The designated discussant of the trial at the AHA late-breaking session, Harriette Van Spall, MD, associate professor of medicine at McMaster University, Hamilton, Canada, outlined strengths of the trial. These included its large size and the fact that it was well designed with an active comparator. It was the first trial of its kind involving patients with heart failure and established cardiovascular disease. It included multiple flu seasons, which indirectly accounted for variability in infection rates and strains across influenza seasons.
The trial included clinically relevant endpoints, and the number of endpoints was higher than expected, which likely gave adequate statistical power to answer the research question, she noted.
Limitations included the absence of a systematic clinical or laboratory measurement of influenza infection, the fact that there was no accounting for annual influenza strains matched to vaccine, and events were obtained by telephone calls to patients, which “place the trial at some risk of bias,” she said. Furthermore, women and ethnic minorities were underrepresented.
Van Spall suggested that the trial may not have found a difference “because no difference may exist.”
She noted that among heart failure patients, immunologic response to flu vaccine is blunted. In previous studies, the antibody response was higher with the high-dose vaccine than with standard dose 2 to 4 weeks after vaccination, but the effect was attenuated over time. “It is possible that there is no additional effect of the high-dose vaccine, particularly on the clinical endpoints chosen,” Van Spall said.
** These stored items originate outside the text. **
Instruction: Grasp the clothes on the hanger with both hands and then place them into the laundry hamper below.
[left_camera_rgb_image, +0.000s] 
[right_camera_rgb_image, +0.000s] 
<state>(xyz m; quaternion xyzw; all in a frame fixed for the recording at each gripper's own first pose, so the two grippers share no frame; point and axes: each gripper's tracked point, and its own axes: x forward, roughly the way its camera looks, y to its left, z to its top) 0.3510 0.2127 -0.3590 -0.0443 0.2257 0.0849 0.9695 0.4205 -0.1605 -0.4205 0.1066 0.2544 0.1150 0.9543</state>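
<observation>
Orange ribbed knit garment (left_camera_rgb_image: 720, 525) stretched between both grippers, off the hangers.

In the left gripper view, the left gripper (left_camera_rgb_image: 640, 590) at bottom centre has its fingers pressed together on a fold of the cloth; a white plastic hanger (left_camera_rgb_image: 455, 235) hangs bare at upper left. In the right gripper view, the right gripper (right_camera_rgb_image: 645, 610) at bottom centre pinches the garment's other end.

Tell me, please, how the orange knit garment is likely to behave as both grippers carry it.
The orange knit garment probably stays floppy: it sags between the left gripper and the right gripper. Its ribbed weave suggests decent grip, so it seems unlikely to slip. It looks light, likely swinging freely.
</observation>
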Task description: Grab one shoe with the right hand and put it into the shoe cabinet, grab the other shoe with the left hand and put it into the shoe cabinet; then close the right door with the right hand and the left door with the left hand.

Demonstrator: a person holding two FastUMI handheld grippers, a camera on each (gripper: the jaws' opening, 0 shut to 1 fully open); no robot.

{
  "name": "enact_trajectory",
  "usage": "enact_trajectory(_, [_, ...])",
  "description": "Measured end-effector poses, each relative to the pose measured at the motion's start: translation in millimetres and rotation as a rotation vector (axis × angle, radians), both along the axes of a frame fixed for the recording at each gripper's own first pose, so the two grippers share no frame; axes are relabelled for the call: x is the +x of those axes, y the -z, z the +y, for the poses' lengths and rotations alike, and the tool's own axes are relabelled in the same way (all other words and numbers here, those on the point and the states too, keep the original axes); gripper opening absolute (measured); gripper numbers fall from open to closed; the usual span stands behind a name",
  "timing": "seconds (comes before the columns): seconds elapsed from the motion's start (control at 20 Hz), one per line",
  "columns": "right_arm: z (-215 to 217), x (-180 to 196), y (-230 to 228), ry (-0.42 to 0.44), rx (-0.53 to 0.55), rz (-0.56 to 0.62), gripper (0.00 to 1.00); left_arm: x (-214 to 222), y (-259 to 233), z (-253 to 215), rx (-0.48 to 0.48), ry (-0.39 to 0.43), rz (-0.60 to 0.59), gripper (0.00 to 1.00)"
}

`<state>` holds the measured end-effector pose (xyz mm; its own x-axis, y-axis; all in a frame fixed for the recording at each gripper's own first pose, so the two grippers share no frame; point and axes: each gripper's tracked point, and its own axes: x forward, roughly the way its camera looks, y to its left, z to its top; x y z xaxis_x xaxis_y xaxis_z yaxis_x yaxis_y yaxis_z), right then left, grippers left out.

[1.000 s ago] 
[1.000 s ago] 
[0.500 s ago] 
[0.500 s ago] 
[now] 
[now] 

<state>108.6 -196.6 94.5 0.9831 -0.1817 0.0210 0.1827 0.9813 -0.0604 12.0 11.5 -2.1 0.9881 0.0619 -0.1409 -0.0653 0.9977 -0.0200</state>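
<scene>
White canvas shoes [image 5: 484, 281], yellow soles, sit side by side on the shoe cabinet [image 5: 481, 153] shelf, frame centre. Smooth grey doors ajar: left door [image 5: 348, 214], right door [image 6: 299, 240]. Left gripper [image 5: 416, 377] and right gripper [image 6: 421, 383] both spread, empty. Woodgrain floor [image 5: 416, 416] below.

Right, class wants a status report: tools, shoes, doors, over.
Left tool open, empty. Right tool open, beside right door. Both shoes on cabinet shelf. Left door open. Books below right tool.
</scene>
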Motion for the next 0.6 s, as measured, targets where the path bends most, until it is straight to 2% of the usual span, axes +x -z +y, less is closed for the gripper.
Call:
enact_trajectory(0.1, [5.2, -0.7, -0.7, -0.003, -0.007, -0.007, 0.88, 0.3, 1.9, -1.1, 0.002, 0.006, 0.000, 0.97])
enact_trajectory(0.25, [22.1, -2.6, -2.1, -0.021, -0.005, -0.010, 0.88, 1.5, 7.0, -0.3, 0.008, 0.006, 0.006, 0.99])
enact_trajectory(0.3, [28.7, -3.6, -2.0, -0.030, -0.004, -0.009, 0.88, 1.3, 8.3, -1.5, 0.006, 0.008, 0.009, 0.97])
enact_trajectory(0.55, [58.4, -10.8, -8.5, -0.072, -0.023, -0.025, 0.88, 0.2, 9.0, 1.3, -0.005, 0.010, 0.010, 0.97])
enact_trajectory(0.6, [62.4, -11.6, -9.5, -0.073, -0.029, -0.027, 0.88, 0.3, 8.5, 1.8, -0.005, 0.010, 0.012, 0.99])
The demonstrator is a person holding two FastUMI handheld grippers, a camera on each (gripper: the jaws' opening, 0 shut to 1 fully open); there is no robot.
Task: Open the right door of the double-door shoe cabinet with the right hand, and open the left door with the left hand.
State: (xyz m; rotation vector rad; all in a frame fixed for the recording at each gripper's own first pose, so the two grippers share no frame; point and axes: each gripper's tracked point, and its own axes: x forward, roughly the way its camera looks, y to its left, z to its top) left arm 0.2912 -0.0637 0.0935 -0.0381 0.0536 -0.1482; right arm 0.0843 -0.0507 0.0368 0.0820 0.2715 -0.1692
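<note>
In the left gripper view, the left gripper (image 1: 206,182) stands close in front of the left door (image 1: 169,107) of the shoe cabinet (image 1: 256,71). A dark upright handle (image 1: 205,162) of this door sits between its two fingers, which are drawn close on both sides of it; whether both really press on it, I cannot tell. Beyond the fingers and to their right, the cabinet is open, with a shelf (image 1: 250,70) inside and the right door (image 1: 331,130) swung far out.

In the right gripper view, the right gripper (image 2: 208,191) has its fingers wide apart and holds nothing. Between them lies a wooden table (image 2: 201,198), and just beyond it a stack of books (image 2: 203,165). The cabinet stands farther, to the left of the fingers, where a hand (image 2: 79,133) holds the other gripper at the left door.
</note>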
She also pointed out that although a prior trial showed that the high-dose vaccine improves influenza prevention in comparison with the standard vaccine, that trial recruited younger patients and had a higher proportion of women. “We know that women mount a different type of immune response than men, so some of the difference may have been due to differences in trial populations,” she commented.
The moderator of an AHA press conference at which the trial was discussed, Manesh Patel, MD, professor of medicine at Duke University School of Medicine, Durham, North Carolina, said: “It is always a possibility that no difference exists, but it is also always difficult to demonstrate a finding against an active comparator. Both these points are important. And getting the flu vaccine may be the most important step in itself.”
Asked whether individuals older than 65 should get the high-dose flu shot, Vardeny answered: “It is important to recognize that in this study, we did not systematically capture influenza events, and we know from a prior trial that the high-dose vaccine reduces influenza. From that standpoint, our results do not detract from that finding. For an older individual, it may still be worth getting the high-dose vaccine to prevent flu.”
Patel added: “It is important to recognize the steps between not getting the flu and then having a cardiovascular outcome. We still may prevent some of these older patients from getting the flu with the high-dose vaccine, but it hasn’t been demonstrated that this affects cardiovascular outcomes.”
The INVESTED trial was supported by grants from the National Heart, Lung, and Blood Institute (NHLBI). Additional funding and vaccine were provided by Sanofi-Pasteur. Vardeny receives research support from the National Institutes of Health–NHLBI, the US Food and Drug Administration, AstraZeneca, and Bayer and consulting fees from Novartis and Sanofi-Pasteur. Van Spall has disclosed no relevant financial relationships.
American Heart Association (AHA) Scientific Sessions 2020: Abstract LBS.08. Presented November 17, 2020.